Тем, однако, еще не кончились мои состязания с Ставровским. В виду только что утвержденного нового устава, я предположил тотчас по окончании курса искать приват-доцентуры. Надо было подать pro venia legendi. Шульгин, продолжавший из своего уединения интересоваться университетскими делами, посоветовал мне, не затевая ничего нового, представить просто кандидатское сочинение, благо оно было напечатано. Я послушался, хоть работа эта казалась мне мало достойною. Она представляла, во всяком случае, двоякую выгоду – была готова, и притом относилась к эпохе, которою я наиболее занимался, следовательно защита на диспуте представлялась мне делом обеспеченным. Ставровский, назначенный в числе оппонентов, тем не менее заранее торжествовал, рассказывал что у него приготовлено более ста возражений, что он истребит меня с корнем. В результате вышел такой скандал, какого вероятно еще никогда не было ни на одном диспуте. Чуть не весь город собрался в университетскую залу. Ставровский начал напоминанием, что университет носит имя «императорского», и что поэтому защищаемые в нем диссертации обязаны быть безукоризненны. Неожиданное предисловие это сразу озадачило публику… Затем почтенный оппонент мой развернул тетрадь с обещанными в числе более 100 возражениями. Но, Боже мой, что это были за возражения! Например, прочитывает он из цитируемой мною книги немецкую фразу и доказывает что я ее совсем не так перевел. Действительно, между немецкой фразой и моей нет ничего общего. Все недоумевают, я сам ничего не понимаю… Попечитель, покойный сенатор Витте, предполагает что у нас были разные издания немецкой книги; берет ее у Ставровского, берет у меня – оказывается совершенно одно и то же. Тогда я прочитываю по-немецки ту фразу на которую ссылаюсь – перевод выходит совершенно верен. Вся штука в том, что Ставровский взял на указанной мною странице немецкого автора первую попавшуюся ему фразу, и вообразил, что это именно та фраза, которую я цитирую в русском переводе. По зале пробегает сдержанный хохот, Ставровский быстро переворачивает листок и читает дальше. Праздничное настроение публики все растет, диспут принимает характер совершенно несвойственный академическому торжеству. Наконец Ставровский догадывается, что надо бросить свою тетрадку, и уступает очередь второму оппоненту.

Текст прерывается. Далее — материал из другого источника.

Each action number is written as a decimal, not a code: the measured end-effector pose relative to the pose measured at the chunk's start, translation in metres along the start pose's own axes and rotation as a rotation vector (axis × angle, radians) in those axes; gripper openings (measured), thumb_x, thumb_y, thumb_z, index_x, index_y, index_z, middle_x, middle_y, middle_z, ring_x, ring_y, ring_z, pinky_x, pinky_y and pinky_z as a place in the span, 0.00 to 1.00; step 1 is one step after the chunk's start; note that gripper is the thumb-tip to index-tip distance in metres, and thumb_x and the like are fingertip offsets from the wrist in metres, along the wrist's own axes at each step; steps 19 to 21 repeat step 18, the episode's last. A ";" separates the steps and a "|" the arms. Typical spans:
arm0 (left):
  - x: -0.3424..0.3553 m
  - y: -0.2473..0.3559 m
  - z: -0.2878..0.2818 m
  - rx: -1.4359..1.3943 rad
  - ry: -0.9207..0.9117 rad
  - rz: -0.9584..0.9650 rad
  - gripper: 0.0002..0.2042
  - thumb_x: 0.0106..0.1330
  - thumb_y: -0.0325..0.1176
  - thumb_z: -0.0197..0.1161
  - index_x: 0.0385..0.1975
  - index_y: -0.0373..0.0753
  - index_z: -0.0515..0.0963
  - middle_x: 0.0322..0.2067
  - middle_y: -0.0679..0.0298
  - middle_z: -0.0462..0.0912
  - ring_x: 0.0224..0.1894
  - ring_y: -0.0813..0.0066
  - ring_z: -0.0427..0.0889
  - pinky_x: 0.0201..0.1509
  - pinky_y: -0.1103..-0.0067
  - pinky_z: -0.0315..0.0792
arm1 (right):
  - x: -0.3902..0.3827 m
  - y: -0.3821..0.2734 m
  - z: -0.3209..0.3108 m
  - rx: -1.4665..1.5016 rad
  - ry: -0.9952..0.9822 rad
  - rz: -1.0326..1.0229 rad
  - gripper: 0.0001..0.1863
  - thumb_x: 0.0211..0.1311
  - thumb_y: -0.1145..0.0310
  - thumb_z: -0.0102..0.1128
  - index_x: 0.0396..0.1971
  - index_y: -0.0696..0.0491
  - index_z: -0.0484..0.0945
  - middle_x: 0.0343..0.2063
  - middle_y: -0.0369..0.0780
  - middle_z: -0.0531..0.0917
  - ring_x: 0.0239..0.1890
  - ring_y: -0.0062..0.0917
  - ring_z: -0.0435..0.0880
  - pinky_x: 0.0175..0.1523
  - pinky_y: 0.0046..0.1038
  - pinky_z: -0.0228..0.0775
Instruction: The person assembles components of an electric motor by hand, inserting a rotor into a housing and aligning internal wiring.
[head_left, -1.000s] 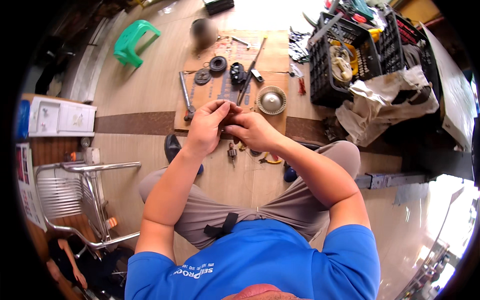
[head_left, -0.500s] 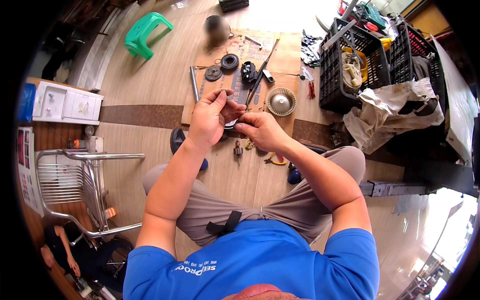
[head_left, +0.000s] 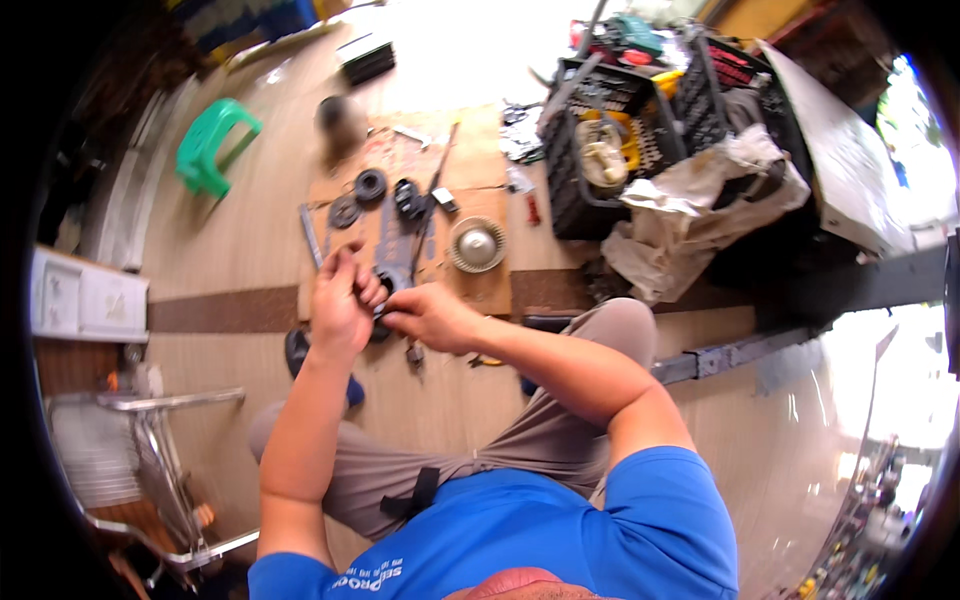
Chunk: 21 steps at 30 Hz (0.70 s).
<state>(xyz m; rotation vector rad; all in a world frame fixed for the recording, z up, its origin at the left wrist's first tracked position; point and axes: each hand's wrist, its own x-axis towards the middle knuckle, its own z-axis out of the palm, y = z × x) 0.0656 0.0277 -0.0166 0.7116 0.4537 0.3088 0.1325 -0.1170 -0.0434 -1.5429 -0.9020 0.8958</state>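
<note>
My left hand [head_left: 345, 305] is closed with curled fingers, close over the near edge of a cardboard sheet [head_left: 480, 130] on the floor. My right hand [head_left: 435, 318] pinches beside it, fingertips meeting the left's. Whatever small part sits between them is hidden and blurred. Beyond them lie a black ring [head_left: 370, 185], a round disc [head_left: 344, 211], a black housing part [head_left: 408, 198] and a metal tube [head_left: 310, 235]. A finned blower wheel [head_left: 477, 245] rests right of my hands. A small motor-like part [head_left: 415, 355] and yellow-handled pliers [head_left: 487, 361] lie nearer my legs.
Black plastic crates [head_left: 570, 190] with tools stand at the right, a pale cloth [head_left: 690, 215] draped beside them. To the left are a green stool [head_left: 215, 145], a white cabinet [head_left: 90, 295] and a metal chair [head_left: 160, 440]. A dark box [head_left: 367, 60] sits at the back.
The view has swung right, so the whole scene sits further left and lower. Both hands stay together over the cardboard's near edge, fingers still closed.
</note>
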 end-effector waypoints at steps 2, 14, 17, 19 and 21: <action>-0.002 0.006 -0.007 0.047 -0.037 0.010 0.10 0.75 0.38 0.47 0.45 0.41 0.72 0.19 0.71 0.62 0.17 0.83 0.58 0.20 0.83 0.56 | 0.001 -0.010 0.001 -0.048 -0.011 -0.014 0.08 0.63 0.67 0.60 0.34 0.58 0.78 0.18 0.36 0.76 0.24 0.17 0.73 0.31 0.25 0.69; 0.004 -0.005 -0.007 0.984 0.014 0.202 0.09 0.71 0.30 0.53 0.35 0.33 0.79 0.22 0.71 0.75 0.25 0.89 0.68 0.28 0.87 0.64 | 0.001 -0.014 -0.023 -0.633 -0.123 -0.194 0.11 0.58 0.62 0.60 0.34 0.54 0.79 0.32 0.45 0.82 0.39 0.41 0.81 0.43 0.39 0.73; 0.003 -0.013 -0.015 1.187 -0.145 0.162 0.08 0.70 0.30 0.54 0.36 0.34 0.79 0.28 0.64 0.81 0.31 0.78 0.76 0.37 0.81 0.70 | 0.003 -0.019 -0.032 -0.718 -0.084 -0.222 0.11 0.58 0.61 0.60 0.35 0.53 0.78 0.34 0.43 0.81 0.40 0.40 0.81 0.45 0.39 0.73; 0.003 -0.019 -0.020 1.272 -0.167 0.226 0.08 0.70 0.31 0.54 0.37 0.36 0.80 0.31 0.60 0.84 0.32 0.71 0.80 0.40 0.79 0.72 | 0.003 -0.020 -0.036 -0.749 -0.090 -0.203 0.13 0.56 0.60 0.62 0.38 0.51 0.78 0.36 0.42 0.82 0.41 0.41 0.81 0.47 0.39 0.72; 0.003 -0.019 -0.020 1.272 -0.167 0.226 0.08 0.70 0.31 0.54 0.37 0.36 0.80 0.31 0.60 0.84 0.32 0.71 0.80 0.40 0.79 0.72 | 0.003 -0.020 -0.036 -0.749 -0.090 -0.203 0.13 0.56 0.60 0.62 0.38 0.51 0.78 0.36 0.42 0.82 0.41 0.41 0.81 0.47 0.39 0.72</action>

А в конце концов, более чем благополучный исход диспута ни к чему не привел. Я читал лекции всего один семестр. По новому уставу, политическая экономия отнесена была к курсу юридических наук, и таким образом Н.Х. Бунге выбыл из нашего факультета. С этой переменой факультет можно сказать рассыпался, поступив в полную власть Селина и Ставровского. Мне за мои лекции не назначили никакого вознаграждения, не признали их обязательными для студентов и отвели для них такой час, когда все стремятся обедать. Со всеми этими условиями я помирился бы, потому что аудитория моя все-таки была полна, но вопрос для меня заключался в том – каким же образом я буду держать магистерский экзамен при таком составе факультета? Очевидно судьба моя совершенно была в руках Ставровского. Ехать в другой университетский город мне не хотелось, да и ученая служба, при ближайшем знакомстве с местным профессорским персоналом, перестала мне нравиться – и я принял приглашение генерал-губернатора Анненкова разделить с Шульгиным труды по редакции «Киевлянина».